— TASK DESCRIPTION —
Where a picture appears, skip it; print everything else in the records exactly as it stands.

— RECORDS PROVIDED —

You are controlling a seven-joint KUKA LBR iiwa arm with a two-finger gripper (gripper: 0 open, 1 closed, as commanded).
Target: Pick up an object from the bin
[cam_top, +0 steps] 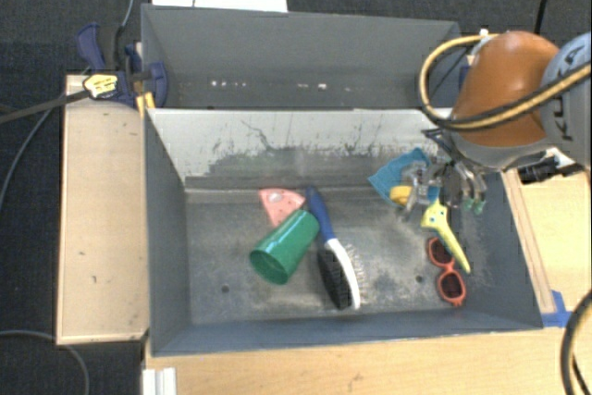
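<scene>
While the grey metal bin (185,227) is sitting open to the camera, the arm (504,92) is reaching in from the right, with its orange-covered wrist leaning over the bin's right half. Its gripper (450,188) is pointing down near the back wall, just above a long yellow plastic piece (446,236) and beside a crumpled blue item (400,169). Whether the gripper is wide or closed cannot be told. Left of centre, a green cup (282,247) is lying on its side, touching a blue-handled brush (331,259) with a black head. A pink piece (277,201) is lying just behind the cup. Red glasses (448,277) are lying just in front of the yellow piece.
</scene>
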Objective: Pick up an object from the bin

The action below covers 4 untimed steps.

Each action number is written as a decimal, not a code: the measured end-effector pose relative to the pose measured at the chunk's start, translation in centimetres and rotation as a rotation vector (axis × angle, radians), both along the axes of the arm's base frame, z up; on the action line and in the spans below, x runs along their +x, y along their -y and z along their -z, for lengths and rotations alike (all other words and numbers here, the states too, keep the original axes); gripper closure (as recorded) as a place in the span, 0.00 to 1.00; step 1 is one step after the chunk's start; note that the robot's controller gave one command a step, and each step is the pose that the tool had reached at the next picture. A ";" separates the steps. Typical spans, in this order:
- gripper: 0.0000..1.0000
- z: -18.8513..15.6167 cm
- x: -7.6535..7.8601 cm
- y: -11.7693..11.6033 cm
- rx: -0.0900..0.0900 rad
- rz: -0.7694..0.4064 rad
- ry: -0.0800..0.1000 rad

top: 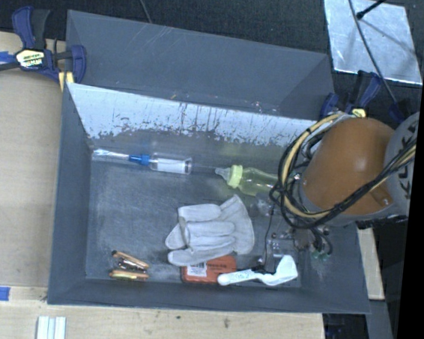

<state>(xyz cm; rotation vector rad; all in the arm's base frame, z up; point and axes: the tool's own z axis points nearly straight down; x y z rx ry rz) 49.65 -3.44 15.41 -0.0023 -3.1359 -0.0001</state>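
My gripper point(267, 259) reaches down at the bin's front right, under the orange wrist cover. Its tip is right at a white plastic thing with a handle point(255, 277), which lies flat along the front wall. Whether it touches that thing I cannot tell. Just left of it lies a small orange-red box with a label point(207, 268), partly under a white work glove point(213, 231) spread out in the middle of the floor.
A pale green baby bottle point(250, 180) lies at the back right, partly behind the arm's cables. A clear syringe with a blue part point(149, 162) lies along the back wall. Two brass-coloured pieces point(128, 266) sit at the front left.
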 end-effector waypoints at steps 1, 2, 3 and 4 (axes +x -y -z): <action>0.00 -0.4 0.2 0.0 -0.001 -0.001 0.008; 0.00 -0.3 2.7 -3.6 -0.002 -0.033 0.009; 0.00 3.1 2.3 -7.1 0.001 0.058 0.011; 1.00 5.3 4.7 -7.7 0.000 0.202 0.007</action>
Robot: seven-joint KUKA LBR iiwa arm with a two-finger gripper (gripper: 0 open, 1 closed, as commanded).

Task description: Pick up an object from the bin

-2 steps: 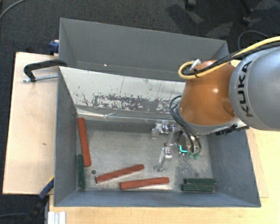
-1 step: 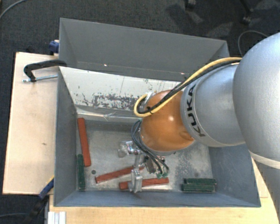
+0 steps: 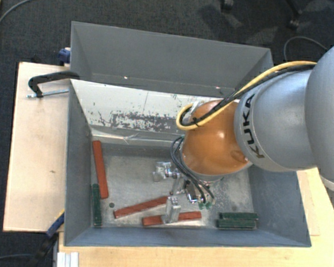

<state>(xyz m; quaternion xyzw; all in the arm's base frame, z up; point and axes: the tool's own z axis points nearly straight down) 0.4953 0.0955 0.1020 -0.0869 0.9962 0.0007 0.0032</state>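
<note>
Two red sticks lie near the front wall of the bin (image 3: 166, 64), and the gripper (image 3: 172, 210) stands low over the place where their ends come close. Its tip crosses the short red stick (image 3: 189, 217), which lies almost parallel to the front wall. The longer red stick (image 3: 140, 208) slants away to the left just beside it. Whether the gripper is apart or together I cannot tell, and nothing shows as clamped in it.

By my judgement the step in hand is the close on the short stick. To do it well, the gripper should straddle the stick across its narrow width, not along its length, and go down to the floor before closing. It should also stay clear of the longer stick's near end, so that only one piece comes up. The sticks look thin, flat and hard, probably plastic or painted wood, so a grip off the middle may let one tip or swing.

Further out, a dark green block (image 3: 237, 220) lies to the right by the front wall, well apart. A long red bar (image 3: 99, 168) runs along the left wall, with a dark green bar (image 3: 96, 205) at its lower end. The bin's floor is dull grey metal, speckled and scuffed.
</note>
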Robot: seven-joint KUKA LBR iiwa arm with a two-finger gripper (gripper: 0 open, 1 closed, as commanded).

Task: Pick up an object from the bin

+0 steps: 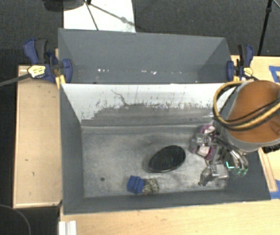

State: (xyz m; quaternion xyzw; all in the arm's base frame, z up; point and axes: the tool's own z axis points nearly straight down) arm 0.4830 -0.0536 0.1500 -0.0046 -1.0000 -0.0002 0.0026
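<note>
A grey metal bin (71, 146) is seen with a mostly bare floor and few loose things. The arm (257, 116), with its orange cover and looped cables, is brought in over the bin's right wall. The gripper (212, 173) is set low over the floor near the near-right corner. Whether it is open or closed cannot be told, and nothing is seen to be held in it. A black oval object (167, 159), flat and dark, is found near the middle of the floor, toward the near edge. It lies just beside the gripper on its left and apart from it, and it is judged the likeliest pick. A small blue object (135, 183) is placed by the near edge, left of centre, with a small grey-olive lump (151, 186) touching it on its right. A pink-purple bit (206, 140) is seen at the gripper's upper side. Whether it belongs to the robot or to the bin cannot be told. Risks, as judged: the gripper is offset right of the oval, so a close here could take only bare floor. The oval looks flat and wide, so it could be pushed aside or slip from a grip. The right wall is near, so the wrist could be knocked on it.
</note>
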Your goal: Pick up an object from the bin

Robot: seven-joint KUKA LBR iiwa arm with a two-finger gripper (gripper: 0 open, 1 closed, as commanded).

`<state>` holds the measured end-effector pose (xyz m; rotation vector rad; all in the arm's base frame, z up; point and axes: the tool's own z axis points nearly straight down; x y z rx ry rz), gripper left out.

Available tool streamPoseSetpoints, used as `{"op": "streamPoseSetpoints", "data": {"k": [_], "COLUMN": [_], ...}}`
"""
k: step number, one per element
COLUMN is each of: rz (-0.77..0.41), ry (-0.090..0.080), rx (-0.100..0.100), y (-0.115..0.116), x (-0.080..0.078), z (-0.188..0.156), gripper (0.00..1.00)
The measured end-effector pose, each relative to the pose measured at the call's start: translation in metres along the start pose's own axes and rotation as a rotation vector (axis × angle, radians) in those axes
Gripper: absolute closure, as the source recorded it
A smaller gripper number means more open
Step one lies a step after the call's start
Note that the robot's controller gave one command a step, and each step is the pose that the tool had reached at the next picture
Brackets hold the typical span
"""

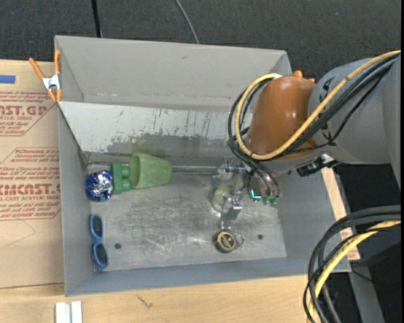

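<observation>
My gripper (229, 204) hangs low over the right half of the bin floor, under the orange-covered wrist. Just in front of it, close to the bin's front wall, lies a small round dark thing with a gold-coloured rim (225, 241); it lies on the floor, just clear of the gripper's tip. Further left a green plastic cup-shaped piece (146, 171) lies on its side against the back wall.
A shiny blue ball (99, 185) rests at the left wall beside the green piece. A pair of small blue sunglasses (97, 241) lies in the front left corner. Bare floor stretches between these and the gripper. The arm and its cables cover the bin's right side.
</observation>
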<state>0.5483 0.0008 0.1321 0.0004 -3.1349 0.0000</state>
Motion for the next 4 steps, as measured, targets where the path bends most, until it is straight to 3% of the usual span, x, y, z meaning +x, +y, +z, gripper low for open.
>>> {"op": "streamPoseSetpoints", "data": {"k": [1,2,3,4], "rz": [0.074,-0.123,-0.122,-0.608], "ry": [-0.007,-0.007,-0.005,-0.013], "rx": [0.0,-0.001,-0.001,0.003], "y": [-0.037,-0.014,-0.014,-0.02], "x": [0.07,0.059,0.06,0.027], "z": [0.046,0.052,0.052,-0.083], "gripper": [0.0,0.0,1.0,1.0]}}
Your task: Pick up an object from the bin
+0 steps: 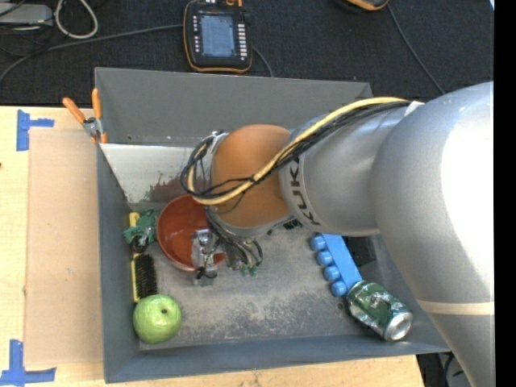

— RESPONSE FOR THIS EXERCISE —
You are controlling a seven-joint KUKA LBR iiwa arm with a two-finger gripper (gripper: 0 open, 1 closed, as commanded).
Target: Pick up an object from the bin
[cam_top, +0 steps] 
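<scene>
While the grey metal bin (185,227) is sitting open to the camera, the arm (504,92) is reaching in from the right, with its orange-covered wrist leaning over the bin's right half. Its gripper (450,188) is pointing down near the back wall, just above a long yellow plastic piece (446,236) and beside a crumpled blue item (400,169). Whether the gripper is wide or closed cannot be told. Left of centre, a green cup (282,247) is lying on its side, touching a blue-handled brush (331,259) with a black head. A pink piece (277,201) is lying just behind the cup. Red glasses (448,277) are lying just in front of the yellow piece.
</scene>
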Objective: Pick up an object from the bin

The action below covers 4 untimed steps.

Each action number is written as a decimal, not a code: the measured end-effector pose relative to the pose measured at the chunk's start, translation in centimetres and rotation as a rotation vector (axis × angle, radians), both along the axes of the arm's base frame, z up; on the action line and in the spans below, x runs along their +x, y along their -y and z along their -z, for lengths and rotations alike (all other words and numbers here, the states too, keep the original axes); gripper closure (as recorded) as a place in the span, 0.00 to 1.00; step 1 is one step after the chunk's start; note that the robot's controller gave one command a step, and each step is the pose that the tool had reached at the next picture. A ";" separates the steps. Typical spans, in this order:
- gripper: 0.0000..1.0000
- z: -18.8513..15.6167 cm
- x: -7.6535..7.8601 cm
- y: -11.7693..11.6033 cm
- rx: -0.0900..0.0900 rad
- rz: -0.7694..0.4064 rad
- ry: -0.0800..0.1000 rad

top: 

<state>(xyz cm; rotation vector rad; all in the arm's base frame, z up; point and axes: the tool's own z axis points nearly straight down; x y z rx ry rz) 49.65 -3.44 15.41 -0.0023 -3.1359 -0.0001</state>
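My gripper point(267, 259) reaches down at the bin's front right, under the orange wrist cover. Its tip is right at a white plastic thing with a handle point(255, 277), which lies flat along the front wall. Whether it touches that thing I cannot tell. Just left of it lies a small orange-red box with a label point(207, 268), partly under a white work glove point(213, 231) spread out in the middle of the floor.
A pale green baby bottle point(250, 180) lies at the back right, partly behind the arm's cables. A clear syringe with a blue part point(149, 162) lies along the back wall. Two brass-coloured pieces point(128, 266) sit at the front left.
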 end-effector waypoints at steps 1, 2, 3 and 4 (axes +x -y -z): <action>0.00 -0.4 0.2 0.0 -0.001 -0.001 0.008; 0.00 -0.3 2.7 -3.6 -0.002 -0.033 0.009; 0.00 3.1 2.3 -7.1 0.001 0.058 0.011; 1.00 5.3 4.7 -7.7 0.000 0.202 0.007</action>
Robot: seven-joint KUKA LBR iiwa arm with a two-finger gripper (gripper: 0 open, 1 closed, as commanded).

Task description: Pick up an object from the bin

-2 steps: 
-1 step: 
+0 steps: 

<state>(xyz m; quaternion xyzw; all in the arm's base frame, z up; point and axes: the tool's own z axis points nearly straight down) 0.4953 0.0955 0.1020 -0.0869 0.9962 0.0007 0.0032</state>
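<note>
Two red sticks lie near the front wall of the bin (image 3: 166, 64), and the gripper (image 3: 172, 210) stands low over the place where their ends come close. Its tip crosses the short red stick (image 3: 189, 217), which lies almost parallel to the front wall. The longer red stick (image 3: 140, 208) slants away to the left just beside it. Whether the gripper is apart or together I cannot tell, and nothing shows as clamped in it.

By my judgement the step in hand is the close on the short stick. To do it well, the gripper should straddle the stick across its narrow width, not along its length, and go down to the floor before closing. It should also stay clear of the longer stick's near end, so that only one piece comes up. The sticks look thin, flat and hard, probably plastic or painted wood, so a grip off the middle may let one tip or swing.

Further out, a dark green block (image 3: 237, 220) lies to the right by the front wall, well apart. A long red bar (image 3: 99, 168) runs along the left wall, with a dark green bar (image 3: 96, 205) at its lower end. The bin's floor is dull grey metal, speckled and scuffed.
</note>
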Robot: seven-joint KUKA LBR iiwa arm with a two-finger gripper (gripper: 0 open, 1 closed, as commanded).

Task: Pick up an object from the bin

+0 steps: 

State: (xyz m; quaternion xyzw; all in the arm's base frame, z up; point and axes: the tool's own z axis points nearly straight down) arm 0.4830 -0.0536 0.1500 -0.0046 -1.0000 -0.0002 0.0026
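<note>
A grey metal bin (71, 146) is seen with a mostly bare floor and few loose things. The arm (257, 116), with its orange cover and looped cables, is brought in over the bin's right wall. The gripper (212, 173) is set low over the floor near the near-right corner. Whether it is open or closed cannot be told, and nothing is seen to be held in it. A black oval object (167, 159), flat and dark, is found near the middle of the floor, toward the near edge. It lies just beside the gripper on its left and apart from it, and it is judged the likeliest pick. A small blue object (135, 183) is placed by the near edge, left of centre, with a small grey-olive lump (151, 186) touching it on its right. A pink-purple bit (206, 140) is seen at the gripper's upper side. Whether it belongs to the robot or to the bin cannot be told. Risks, as judged: the gripper is offset right of the oval, so a close here could take only bare floor. The oval looks flat and wide, so it could be pushed aside or slip from a grip. The right wall is near, so the wrist could be knocked on it.
</note>
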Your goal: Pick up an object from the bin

Robot: seven-joint KUKA LBR iiwa arm with a two-finger gripper (gripper: 0 open, 1 closed, as commanded).

`<state>` holds the measured end-effector pose (xyz m; rotation vector rad; all in the arm's base frame, z up; point and axes: the tool's own z axis points nearly straight down; x y z rx ry rz), gripper left out.

Available tool streamPoseSetpoints, used as `{"op": "streamPoseSetpoints", "data": {"k": [_], "COLUMN": [_], ...}}`
"""
k: step number, one per element
COLUMN is each of: rz (-0.77..0.41), ry (-0.090..0.080), rx (-0.100..0.100), y (-0.115..0.116), x (-0.080..0.078), z (-0.188..0.156), gripper (0.00..1.00)
The measured end-effector pose, each relative to the pose measured at the call's start: translation in metres along the start pose's own axes and rotation as a rotation vector (axis × angle, radians) in those axes
Gripper: absolute closure, as the source recorded it
A smaller gripper number means more open
Step one lies a step after the call's start
Note that the robot's controller gave one command a step, and each step is the pose that the tool had reached at the next picture
Brackets hold the typical span
"""


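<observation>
My gripper (229, 204) hangs low over the right half of the bin floor, under the orange-covered wrist. Just in front of it, close to the bin's front wall, lies a small round dark thing with a gold-coloured rim (225, 241); it lies on the floor, just clear of the gripper's tip. Further left a green plastic cup-shaped piece (146, 171) lies on its side against the back wall.
A shiny blue ball (99, 185) rests at the left wall beside the green piece. A pair of small blue sunglasses (97, 241) lies in the front left corner. Bare floor stretches between these and the gripper. The arm and its cables cover the bin's right side.
</observation>
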<state>0.5483 0.0008 0.1321 0.0004 -3.1349 0.0000</state>
Motion for the next 4 steps, as measured, targets where the path bends most, until it is straight to 3% of the usual span, x, y, z meaning +x, +y, +z, gripper low for open.
>>> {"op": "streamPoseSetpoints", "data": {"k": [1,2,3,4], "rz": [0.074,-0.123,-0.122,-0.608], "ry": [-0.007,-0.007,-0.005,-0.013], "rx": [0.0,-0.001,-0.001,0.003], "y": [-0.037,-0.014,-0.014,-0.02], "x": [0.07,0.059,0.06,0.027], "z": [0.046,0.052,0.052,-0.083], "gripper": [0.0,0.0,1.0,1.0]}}
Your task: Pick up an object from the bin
+0 steps: 

The response to this exercise is complete.